Internal implementation of the “bootstrap” estimator method, returning confidence interval for a distribution. See https://en.wikipedia.org/wiki/Bootstrapping_(statistics) for an introduction to “bootstrapping” in statistics.

This implementation is sub-par compared to the one available from the “SciPy” standard library (“https://docs.scipy.org/doc/scipy/reference/generated/scipy.stats.bootstrap.html”), because it introduces bias and does not handle multi-dimensional statistics (unlike “scipy.stats.bootstrap”, which corrects for bias and is vectorized, thus having the ability to accept a multi-dimensional statistic function and process all dimensions).

This implementation will be replaced by “scipy.stats.bootstrap” when Great Expectations can be upgraded to use a more up-to-date version of the “scipy” Python package (the currently used version does not have “bootstrap”).

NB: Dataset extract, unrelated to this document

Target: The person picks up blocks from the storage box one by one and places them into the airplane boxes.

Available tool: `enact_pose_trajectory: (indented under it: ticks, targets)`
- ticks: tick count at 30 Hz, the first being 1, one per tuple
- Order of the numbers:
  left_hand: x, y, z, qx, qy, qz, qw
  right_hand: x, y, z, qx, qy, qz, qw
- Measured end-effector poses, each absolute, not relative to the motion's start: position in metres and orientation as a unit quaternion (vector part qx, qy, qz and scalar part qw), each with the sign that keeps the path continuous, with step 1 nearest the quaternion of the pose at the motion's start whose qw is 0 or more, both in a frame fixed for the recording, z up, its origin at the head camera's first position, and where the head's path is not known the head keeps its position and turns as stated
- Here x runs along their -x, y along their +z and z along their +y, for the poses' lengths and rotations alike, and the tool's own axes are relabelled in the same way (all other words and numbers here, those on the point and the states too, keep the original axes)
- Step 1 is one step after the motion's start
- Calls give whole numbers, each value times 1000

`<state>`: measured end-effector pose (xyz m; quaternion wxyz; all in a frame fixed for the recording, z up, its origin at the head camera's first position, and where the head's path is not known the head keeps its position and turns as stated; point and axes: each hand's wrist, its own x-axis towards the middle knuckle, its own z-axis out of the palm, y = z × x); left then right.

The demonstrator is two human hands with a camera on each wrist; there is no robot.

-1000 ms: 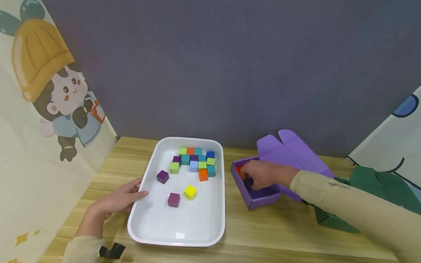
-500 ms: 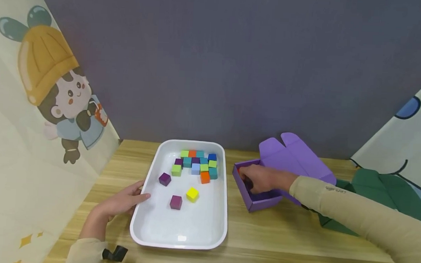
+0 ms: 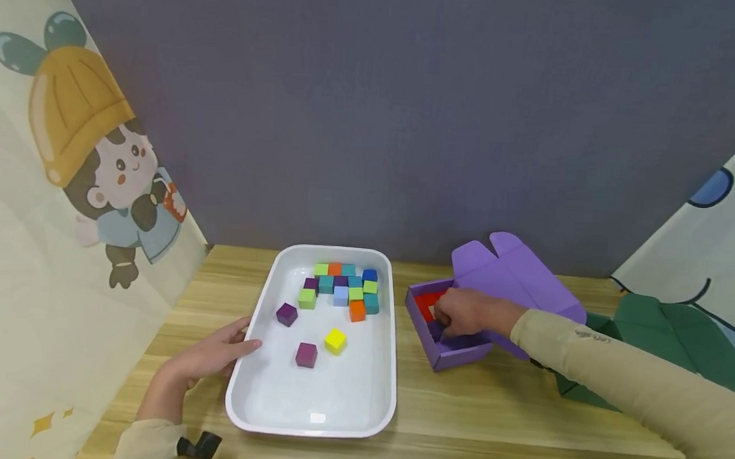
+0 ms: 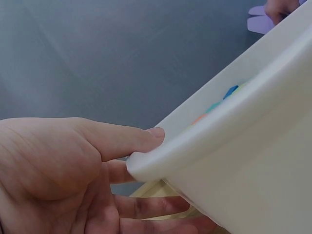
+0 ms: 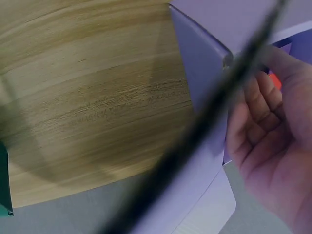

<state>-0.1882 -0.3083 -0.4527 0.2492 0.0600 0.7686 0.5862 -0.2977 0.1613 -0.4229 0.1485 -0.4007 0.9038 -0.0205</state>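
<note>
A white tray (image 3: 311, 398) holds several coloured cubes; a yellow cube (image 3: 335, 341) and a plum cube (image 3: 306, 355) lie apart from the grouped ones. My left hand (image 3: 217, 349) grips the tray's left rim. In the left wrist view, its thumb (image 4: 141, 139) lies over the rim, with the fingers below. My right hand (image 3: 465, 312) reaches into an open purple box (image 3: 442, 359), fingers bent downward. Beside the fingertips shows a dark purple piece (image 3: 435, 328); whether they pinch it is hidden. Red pieces (image 3: 427, 302) lie in the box's back left.
The purple lid (image 3: 507, 273) stands raised behind the right forearm. To the right is an open green box (image 3: 665, 335), partly covered by the sleeve. A grey wall (image 3: 372, 120) closes off the back of the wooden table (image 3: 457, 425).
Inside the box, my right hand has shifted slightly right, uncovering more of the red pieces. My left hand stays on the tray rim. The cubes in the tray have not moved.
</note>
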Motion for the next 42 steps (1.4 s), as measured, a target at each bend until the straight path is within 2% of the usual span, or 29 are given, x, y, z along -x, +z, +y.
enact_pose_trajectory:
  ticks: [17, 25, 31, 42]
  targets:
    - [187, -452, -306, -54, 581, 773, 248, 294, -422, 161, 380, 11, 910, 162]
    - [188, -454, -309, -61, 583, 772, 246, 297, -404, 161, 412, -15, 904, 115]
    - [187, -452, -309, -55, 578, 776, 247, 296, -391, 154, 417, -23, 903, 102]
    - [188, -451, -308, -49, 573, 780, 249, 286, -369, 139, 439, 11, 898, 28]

Additional future direction (potentially as a contribution submission to the “SciPy” community) include developing enhancements to bootstrapped estimator based on theory presented in “http://dido.econ.yale.edu/~dwka/pub/p1001.pdf”: @article{Andrews2000a,

added-at = {2008-04-25T10:38:44.000+0200}, author = {Andrews, Donald W. K. and Buchinsky, Moshe}, biburl = {https://www.bibsonomy.org/bibtex/28e2f0a58cdb95e39659921f989a17bdd/smicha}, day = 01, interhash = {778746398daa9ba63bdd95391f1efd37}, intrahash = {8e2f0a58cdb95e39659921f989a17bdd}, journal = {Econometrica}, keywords = {imported}, month = Jan, note = {doi: 10.1111/1468-0262.00092}, number = 1, pages = {23–51}, timestamp = {2008-04-25T10:38:52.000+0200}, title = {A Three-step Method for Choosing the Number of Bootstrap Repetitions}, url = {http://www.blackwell-synergy.com/doi/abs/10.1111/1468-0262.00092}, volume = 68, year = 2000

} The article outlines a three-step minimax procedure that relies on the Central Limit Theorem (C.L.T.) along with the bootstrap sampling technique (see https://en.wikipedia.org/wiki/Bootstrapping_(statistics) for background) for computing the stopping criterion, expressed as the optimal number of bootstrap samples, needed to achieve a maximum probability that the value of the statistic of interest will be minimally deviating from its actual (ideal) value.